Commanders and leaders
- Bermudo I of Asturias: Yusuf ibn Bukht Hisham I of Córdoba

= Battle of the Burbia River =

Battle between the Kingdom of Asturias and the Emirate of Córdoba in 791

The Battle of Río Burbia or the Battle of the Burbia River was fought in the year 791 between the troops of the Kingdom of Asturias, commanded by King Bermudo I of Asturias, and the troops of the Emirate of Córdoba, led by Yusuf ibn Bukht. The battle occurred in the context of the Ghazws of Hisham I against the Asturians in the northern Iberian Peninsula. The battle took place near the Río Burbia, in the area which is today known as Villafranca del Bierzo.
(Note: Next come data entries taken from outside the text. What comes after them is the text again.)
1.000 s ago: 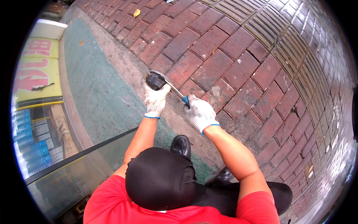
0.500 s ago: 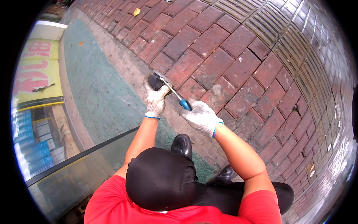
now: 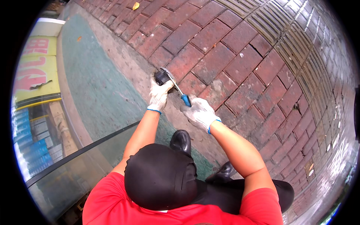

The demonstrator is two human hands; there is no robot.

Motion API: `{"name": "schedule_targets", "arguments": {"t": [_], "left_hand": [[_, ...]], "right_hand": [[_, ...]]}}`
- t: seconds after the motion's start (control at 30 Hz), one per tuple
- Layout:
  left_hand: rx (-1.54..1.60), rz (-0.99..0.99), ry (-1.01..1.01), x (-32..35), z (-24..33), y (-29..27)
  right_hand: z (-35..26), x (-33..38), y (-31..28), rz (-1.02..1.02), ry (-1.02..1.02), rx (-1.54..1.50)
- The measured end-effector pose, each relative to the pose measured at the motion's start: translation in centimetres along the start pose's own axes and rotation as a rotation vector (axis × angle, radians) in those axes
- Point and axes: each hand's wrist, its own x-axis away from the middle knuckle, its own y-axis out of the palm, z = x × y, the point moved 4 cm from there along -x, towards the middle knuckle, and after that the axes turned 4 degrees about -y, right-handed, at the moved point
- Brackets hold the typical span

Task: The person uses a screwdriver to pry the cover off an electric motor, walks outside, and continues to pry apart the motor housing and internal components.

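Observation:
My left hand [image 3: 159, 95], in a white work glove, is wrapped round a small black rounded part [image 3: 161, 77] with a metal plate or bracket on its right edge. It looks like a caster wheel, though too small to be sure. My right hand [image 3: 200, 113], gloved as well, grips the blue handle of a screwdriver [image 3: 185, 100]. The screwdriver's metal shaft runs up and left to the bracket side of the black part. Whether its tip is inserted or only resting there cannot be made out. Both hands are held out ahead over the pavement's border.
Red brick paving [image 3: 210, 67] lies ahead and to the right, with ribbed tactile tiles [image 3: 264, 22] beyond. A green painted strip [image 3: 93, 71] runs on the left. A glass display case [image 3: 75, 170] with boxes stands close to my left arm. My black shoes [image 3: 180, 141] are below.
Both hands, the black part and the screwdriver have shifted slightly; the black part has turned a little, and the screwdriver stands a bit steeper. The grips are unchanged.

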Motion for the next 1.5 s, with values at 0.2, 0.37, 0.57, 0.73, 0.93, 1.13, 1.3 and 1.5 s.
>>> {"name": "schedule_targets", "arguments": {"t": [0.2, 0.37, 0.57, 0.73, 0.93, 1.13, 1.3, 1.5], "left_hand": [[-0.467, 0.017, -0.197, 0.0, -4.0, -0.3], [-0.655, 0.018, -0.105, 0.0, -4.5, 0.1], [-0.504, 0.013, -0.133, 0.2, -5.1, -0.4], [-0.471, 0.038, -0.105, -0.6, -7.2, -1.8], [-0.518, 0.075, -0.087, -0.1, -6.8, -1.3], [-0.573, 0.089, -0.151, 0.2, -5.9, -0.6], [-0.503, 0.086, -0.135, 0.5, -5.5, -0.6], [-0.578, 0.136, -0.13, 0.5, -5.1, 0.2]], "right_hand": [[3.4, -1.0, 2.7, -0.006, 0.057, 0.054], [3.4, -0.7, 3.2, -0.01, 0.094, 0.095], [3.5, -0.8, 3.8, -0.02, 0.055, 0.059], [3.3, -0.5, 4.7, -0.078, 0.08, -0.076], [3.7, -1.0, 4.3, -0.176, 0.128, -0.144], [4.2, -1.4, 4.5, 0.038, 0.027, 0.014], [4.2, -1.9, 4.1, -0.075, 0.135, -0.125], [3.8, -1.6, 4.5, 0.051, 0.121, -0.023]]}}
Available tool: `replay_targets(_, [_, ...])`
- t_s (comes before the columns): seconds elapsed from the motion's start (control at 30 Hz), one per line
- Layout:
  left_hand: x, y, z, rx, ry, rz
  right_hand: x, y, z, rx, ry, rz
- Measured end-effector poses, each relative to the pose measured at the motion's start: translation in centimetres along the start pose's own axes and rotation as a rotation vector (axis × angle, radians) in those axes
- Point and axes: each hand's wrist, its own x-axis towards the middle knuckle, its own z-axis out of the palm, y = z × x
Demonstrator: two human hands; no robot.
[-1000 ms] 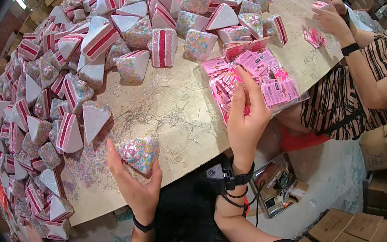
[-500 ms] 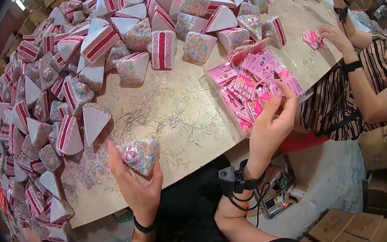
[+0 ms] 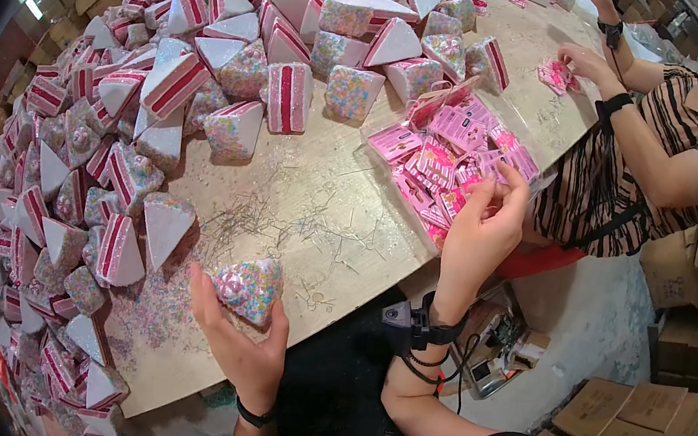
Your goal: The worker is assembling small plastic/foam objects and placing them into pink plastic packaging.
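Sprinkles cover the wedge-shaped cake-slice decoration point(image 3: 248, 287) that sits in the left hand point(image 3: 247, 342), low over the near edge of the wooden table point(image 3: 318, 187); the fingers curl around its underside and sides, gripping it. The right hand point(image 3: 478, 236) hovers at the near rim of a clear tray of small pink packets point(image 3: 451, 157), thumb and fingertips pinched together over the packets; whether they hold one cannot be told. A black strap with a small device point(image 3: 415, 321) wraps that wrist. Thin metal pins point(image 3: 277, 221) lie scattered on the tabletop between the two hands. Farther left and behind, a large heap of similar red-striped and sprinkled wedges point(image 3: 160, 102) fills the table. At the right, another person in a striped top point(image 3: 642, 161) handles a pink packet point(image 3: 558, 75).
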Motion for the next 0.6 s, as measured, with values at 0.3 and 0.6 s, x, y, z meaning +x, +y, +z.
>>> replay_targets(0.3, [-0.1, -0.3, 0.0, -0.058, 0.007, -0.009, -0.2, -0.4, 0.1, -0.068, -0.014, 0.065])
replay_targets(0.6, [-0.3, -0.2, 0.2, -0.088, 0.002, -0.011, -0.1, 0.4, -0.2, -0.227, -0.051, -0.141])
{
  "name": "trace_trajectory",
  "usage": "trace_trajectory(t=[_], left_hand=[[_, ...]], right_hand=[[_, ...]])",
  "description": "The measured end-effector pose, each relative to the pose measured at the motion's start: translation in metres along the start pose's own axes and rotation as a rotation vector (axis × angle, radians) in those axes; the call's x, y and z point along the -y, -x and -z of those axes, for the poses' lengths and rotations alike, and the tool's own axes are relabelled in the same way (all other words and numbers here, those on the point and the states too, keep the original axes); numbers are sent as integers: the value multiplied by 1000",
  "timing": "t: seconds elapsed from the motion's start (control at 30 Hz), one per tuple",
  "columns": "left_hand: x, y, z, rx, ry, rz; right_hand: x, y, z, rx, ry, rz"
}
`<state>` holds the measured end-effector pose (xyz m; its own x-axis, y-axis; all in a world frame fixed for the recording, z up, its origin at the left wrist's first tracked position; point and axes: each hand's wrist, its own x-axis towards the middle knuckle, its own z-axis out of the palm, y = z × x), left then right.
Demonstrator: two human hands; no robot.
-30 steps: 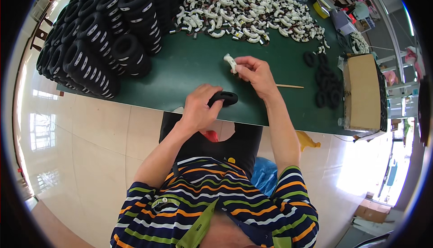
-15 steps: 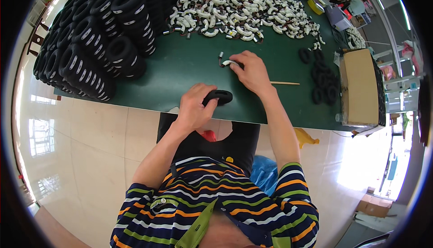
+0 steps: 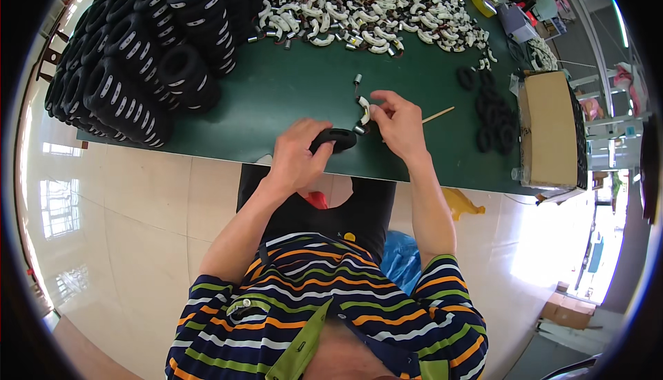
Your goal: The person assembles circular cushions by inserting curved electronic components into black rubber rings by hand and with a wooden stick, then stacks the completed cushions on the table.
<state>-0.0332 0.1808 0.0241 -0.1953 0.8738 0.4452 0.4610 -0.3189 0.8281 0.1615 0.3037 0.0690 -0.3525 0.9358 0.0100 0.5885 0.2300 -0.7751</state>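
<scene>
Head view. The left hand [image 3: 297, 146] curls around the near-left side of a matte black, thick-walled ring [image 3: 343, 136], apparently foam or rubber, thumb and fingers closed on it just above the table's front edge. The right hand [image 3: 402, 128] pinches a white, curved, apparently plastic piece [image 3: 364, 108] at its right side; the exact finger contact is partly hidden. One small silver cylinder [image 3: 358, 78] trails from its far end on a thin lead, and another [image 3: 360, 130] sits at its near end, beside the ring.

Handling, as judged: the ring should be light, soft and grippy, best held by its wall; the white piece light, stiff and rather smooth, best taken at mid-curve, since the lead looks fragile.

Containers: at right, a tan cardboard box [image 3: 552, 131] stands on the green tabletop [image 3: 276, 90], its contents not discernible. Farther back are a yellow tub [image 3: 483, 5] and a grey-purple box [image 3: 519, 29], contents likewise unclear. Loose stock lies outside them: stacked black rings [image 3: 114, 100] at left, heaped white curved pieces [image 3: 373, 7] behind.
</scene>
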Motion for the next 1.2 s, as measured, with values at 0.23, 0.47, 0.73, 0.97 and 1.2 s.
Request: trace_trajectory(t=[0.23,0.47,0.73,0.97,1.2], left_hand=[[0,2,-2,0,4,-15],[-6,-2,1,24,11,-10],[-6,-2,3,47,17,-43],[-8,-3,2,50,-13,4],[-10,-9,-1,95,-25,95]], right_hand=[[-2,30,16,163,176,386],[-7,36,-6,68,311,439],[-11,38,-15,3,246,406],[5,40,-5,49,-183,247],[23,44,4,55,-110,377]])
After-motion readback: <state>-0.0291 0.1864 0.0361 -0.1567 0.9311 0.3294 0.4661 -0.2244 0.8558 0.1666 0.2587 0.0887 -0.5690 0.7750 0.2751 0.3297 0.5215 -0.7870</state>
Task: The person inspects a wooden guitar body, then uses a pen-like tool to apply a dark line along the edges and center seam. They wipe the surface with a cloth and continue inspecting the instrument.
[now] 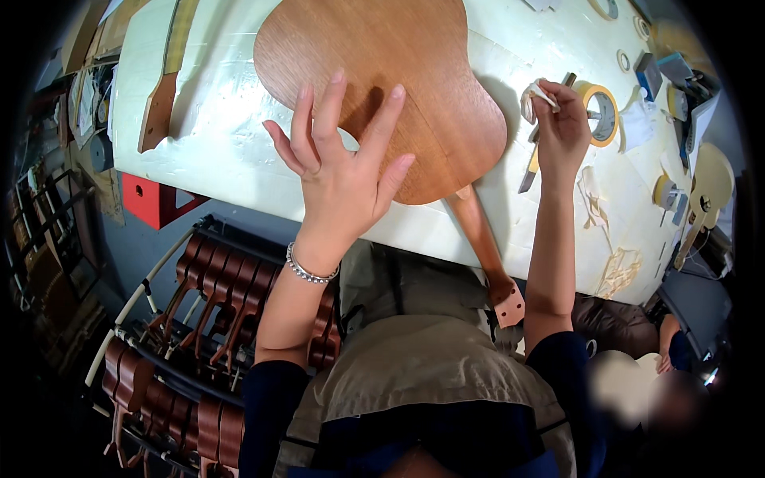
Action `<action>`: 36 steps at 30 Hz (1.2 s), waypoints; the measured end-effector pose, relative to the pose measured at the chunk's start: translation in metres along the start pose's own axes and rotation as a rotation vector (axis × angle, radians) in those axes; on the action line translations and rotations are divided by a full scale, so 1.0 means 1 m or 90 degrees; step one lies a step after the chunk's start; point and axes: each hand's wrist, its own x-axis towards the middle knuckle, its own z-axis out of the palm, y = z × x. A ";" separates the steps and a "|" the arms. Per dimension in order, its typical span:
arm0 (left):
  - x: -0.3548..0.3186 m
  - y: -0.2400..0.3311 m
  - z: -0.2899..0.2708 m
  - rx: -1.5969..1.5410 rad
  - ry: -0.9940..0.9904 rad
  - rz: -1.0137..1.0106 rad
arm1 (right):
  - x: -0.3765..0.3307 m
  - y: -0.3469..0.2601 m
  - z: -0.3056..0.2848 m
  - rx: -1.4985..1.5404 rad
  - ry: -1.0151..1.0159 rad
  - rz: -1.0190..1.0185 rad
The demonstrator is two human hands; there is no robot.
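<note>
A brown wooden ukulele (446,103) lies with its flat back up on the white table, its neck pointing toward me past the near edge. Over the left part of its body my left hand (339,147) is open, fingers spread, holding nothing. A dark shadow falls beside the fingertips; I cannot tell whether they touch the wood. To the right of the body, my right hand (562,127) pinches a crumpled whitish strip (528,102), tape or cloth. A flat-bladed tool with a yellowish part (531,170) lies partly hidden beside that hand.
A yellow tape roll (603,115) lies just right of my right hand. Crumpled tape scraps (620,272) are at the table's near right. Another wooden neck (158,111) lies far left. Below stands a rack of brown ukuleles (215,279). Another person's arm (668,338) shows at lower right.
</note>
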 end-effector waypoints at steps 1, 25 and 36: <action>0.001 -0.002 0.001 -0.012 0.009 -0.008 | -0.007 -0.003 0.001 0.048 0.013 0.021; -0.029 -0.015 0.020 -0.198 0.081 -0.187 | 0.002 -0.072 0.053 -0.160 -0.264 -0.271; -0.031 -0.012 0.021 -0.218 0.099 -0.189 | 0.024 -0.075 0.075 -0.160 -0.277 -0.299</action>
The battle resulted in a victory for the Emirate of Cordoba.

==Battle==
Hisham I of Córdoba, in his attempt to annex the Kingdom of Asturias, organized two armies for the purpose of enforcing this annexation. The first army was tasked with conquering Galicia, and the second with conquering western Basque lands. When Hisham I was returning to Córdoban territory with the spoils of his conquests, the Asturian army attacked. The Cordoban army, under the competent leadership of general Yusuf ibn Bukht, were able to successfully repel the attack and to further turn the ambush into a victory.

== Consequences ==
The retreat of the Asturian army provoked the abdication of King Bermudo in favor of Alfonso II of Asturias, son of King Fruela I of Asturias, grandson of Alfonso I of Asturias, and great-grandson of Pelagius of Asturias. Alfonso's first move as the new king would be to move the capital to Oviedo. He was crowned according to the rights of the old Visigothic kings in Toledo on September 14, 791.